If all of the file names start with “ExternalSortRunGenerator”, then they are 
the first round files which can not be GCed.
Could you provide the query plan as well? 

> On Aug 24, 2016, at 10:02 PM, Wail Alkowaileet <[email protected]> wrote:
> 
> Hi Ian and Pouria,
> 
> The name of the files along with the sizes (there were 625 one of those
> before crashing):
> 
> size        name
> 96MB     ExternalSortRunGenerator8917133039835449370.waf
> 128MB   ExternalSortRunGenerator8948724728025392343.waf
> 
> no files were generated beyond runs.
> compiler.sortmemory = 64MB
> 
> Here is the full logs
> <https://www.dropbox.com/s/k2qbo3wybc8mnnk/log_Thu_Aug_25_07%3A34%3A52_AST_2016.zip?dl=0>
> 
> On Tue, Aug 23, 2016 at 9:29 PM, Pouria Pirzadeh <[email protected]>
> wrote:
> 
>> We previously had issues with huge spilled sort temp files when creating
>> inverted index for fuzzy queries, but NOT R-Trees.
>> I also recall that Yingyi fixed the issue of delaying clean-up for
>> intermediate temp files until the end of the query execution.
>> If you can share names of a couple of temp files (and their sizes along
>> with the sort memory setting you have in asterix-configuration.xml) we may
>> be able to have a better guess as if the sort is really going into a
>> two-level merge or not.
>> 
>> Pouria
>> 
>> On Tue, Aug 23, 2016 at 11:09 AM, Ian Maxon <[email protected]> wrote:
>> 
>>> I think that execption ("No space left on device") is just casted from
>> the
>>> native IOException. Therefore I would be inclined to believe it's
>> genuinely
>>> out of space. I suppose the question is why the external sort is so huge.
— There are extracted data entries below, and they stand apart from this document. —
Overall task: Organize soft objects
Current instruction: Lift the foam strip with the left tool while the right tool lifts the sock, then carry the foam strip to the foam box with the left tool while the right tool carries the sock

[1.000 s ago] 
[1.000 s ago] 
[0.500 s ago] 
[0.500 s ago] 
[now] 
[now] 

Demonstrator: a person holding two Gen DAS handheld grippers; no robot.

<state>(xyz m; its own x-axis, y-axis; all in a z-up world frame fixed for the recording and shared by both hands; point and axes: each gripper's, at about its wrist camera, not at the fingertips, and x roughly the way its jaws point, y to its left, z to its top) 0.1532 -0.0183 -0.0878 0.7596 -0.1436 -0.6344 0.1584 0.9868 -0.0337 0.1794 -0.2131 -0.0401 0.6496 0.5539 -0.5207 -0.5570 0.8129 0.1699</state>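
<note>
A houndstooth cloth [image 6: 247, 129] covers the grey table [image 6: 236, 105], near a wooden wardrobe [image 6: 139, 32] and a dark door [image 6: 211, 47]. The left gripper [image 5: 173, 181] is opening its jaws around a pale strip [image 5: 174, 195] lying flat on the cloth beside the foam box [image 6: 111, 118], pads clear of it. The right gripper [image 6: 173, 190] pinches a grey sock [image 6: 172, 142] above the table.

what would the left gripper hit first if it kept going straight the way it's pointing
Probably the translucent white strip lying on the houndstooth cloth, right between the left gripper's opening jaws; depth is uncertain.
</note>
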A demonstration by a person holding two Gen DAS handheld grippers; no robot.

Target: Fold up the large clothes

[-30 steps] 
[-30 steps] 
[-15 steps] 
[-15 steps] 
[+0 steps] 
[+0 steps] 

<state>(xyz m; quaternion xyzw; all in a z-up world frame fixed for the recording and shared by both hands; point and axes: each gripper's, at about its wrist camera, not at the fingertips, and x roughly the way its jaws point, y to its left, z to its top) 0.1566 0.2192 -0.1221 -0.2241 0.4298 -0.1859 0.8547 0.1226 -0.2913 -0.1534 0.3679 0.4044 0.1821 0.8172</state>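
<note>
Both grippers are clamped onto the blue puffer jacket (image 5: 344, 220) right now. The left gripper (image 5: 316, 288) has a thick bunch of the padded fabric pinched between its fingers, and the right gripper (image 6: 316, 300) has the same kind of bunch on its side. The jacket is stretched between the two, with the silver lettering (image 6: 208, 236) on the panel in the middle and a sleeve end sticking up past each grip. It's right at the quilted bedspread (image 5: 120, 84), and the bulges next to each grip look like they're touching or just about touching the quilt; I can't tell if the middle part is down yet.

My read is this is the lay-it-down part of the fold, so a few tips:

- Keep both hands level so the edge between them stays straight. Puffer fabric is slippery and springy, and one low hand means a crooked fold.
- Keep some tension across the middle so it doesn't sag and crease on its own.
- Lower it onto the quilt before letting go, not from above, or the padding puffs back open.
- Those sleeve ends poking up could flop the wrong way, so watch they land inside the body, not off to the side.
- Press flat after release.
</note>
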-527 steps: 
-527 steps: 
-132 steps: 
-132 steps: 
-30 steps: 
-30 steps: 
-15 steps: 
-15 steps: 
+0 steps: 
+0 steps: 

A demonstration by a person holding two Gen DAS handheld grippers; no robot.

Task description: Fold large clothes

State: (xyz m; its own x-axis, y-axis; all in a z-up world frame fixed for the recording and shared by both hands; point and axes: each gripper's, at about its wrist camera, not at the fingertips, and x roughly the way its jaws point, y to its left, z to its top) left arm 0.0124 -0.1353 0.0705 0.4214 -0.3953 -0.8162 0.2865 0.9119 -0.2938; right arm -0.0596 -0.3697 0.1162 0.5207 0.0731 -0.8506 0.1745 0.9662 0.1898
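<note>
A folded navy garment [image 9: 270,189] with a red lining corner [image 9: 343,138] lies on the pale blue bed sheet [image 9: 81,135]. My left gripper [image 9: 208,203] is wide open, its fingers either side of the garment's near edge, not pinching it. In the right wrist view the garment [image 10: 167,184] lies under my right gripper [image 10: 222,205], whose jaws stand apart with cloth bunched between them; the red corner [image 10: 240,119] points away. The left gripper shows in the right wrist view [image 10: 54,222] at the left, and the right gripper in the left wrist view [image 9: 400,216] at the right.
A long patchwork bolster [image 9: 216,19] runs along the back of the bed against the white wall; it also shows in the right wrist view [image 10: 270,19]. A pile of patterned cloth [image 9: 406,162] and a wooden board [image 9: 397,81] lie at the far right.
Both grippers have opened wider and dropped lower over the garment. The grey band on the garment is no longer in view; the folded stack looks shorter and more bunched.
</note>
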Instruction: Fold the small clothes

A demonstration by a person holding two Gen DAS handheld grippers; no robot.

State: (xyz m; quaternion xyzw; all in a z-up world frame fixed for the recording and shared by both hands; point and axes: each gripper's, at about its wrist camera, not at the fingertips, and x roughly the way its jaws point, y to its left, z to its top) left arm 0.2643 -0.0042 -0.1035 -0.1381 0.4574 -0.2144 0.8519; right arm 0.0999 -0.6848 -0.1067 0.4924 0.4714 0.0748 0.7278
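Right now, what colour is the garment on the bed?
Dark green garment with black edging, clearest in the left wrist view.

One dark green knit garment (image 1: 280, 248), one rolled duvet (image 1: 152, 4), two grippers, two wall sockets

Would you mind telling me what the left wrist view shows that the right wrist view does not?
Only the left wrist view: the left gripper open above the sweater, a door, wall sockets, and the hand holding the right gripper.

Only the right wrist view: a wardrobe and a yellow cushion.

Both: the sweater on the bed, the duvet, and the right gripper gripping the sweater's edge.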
>>> What is the query plan? Maybe that will shed light on a possible cause.
>>> 
>>> On Tue, Aug 23, 2016 at 9:59 AM, Wail Alkowaileet <[email protected]>
>>> wrote:
>>> 
>>>> I was monitoring Inodes ... it didn't go beyond 1%.
>>>> 
>>>> On Tue, Aug 23, 2016 at 7:58 PM, Wail Alkowaileet <[email protected]>
>>>> wrote:
>>>> 
>>>>> Hi Chris and Mike,
>>>>> 
>>>>> Actually I was monitoring it to see what's going on:
>>>>> 
>>>>>   - The size of each partition is about 40GB (80GB in total per
>>>>>   iodevice).
>>>>>   - The runs took 157GB per iodevice (about 2x of the dataset size).
>>>>>   Each run takes either of 128MB or 96MB of storage.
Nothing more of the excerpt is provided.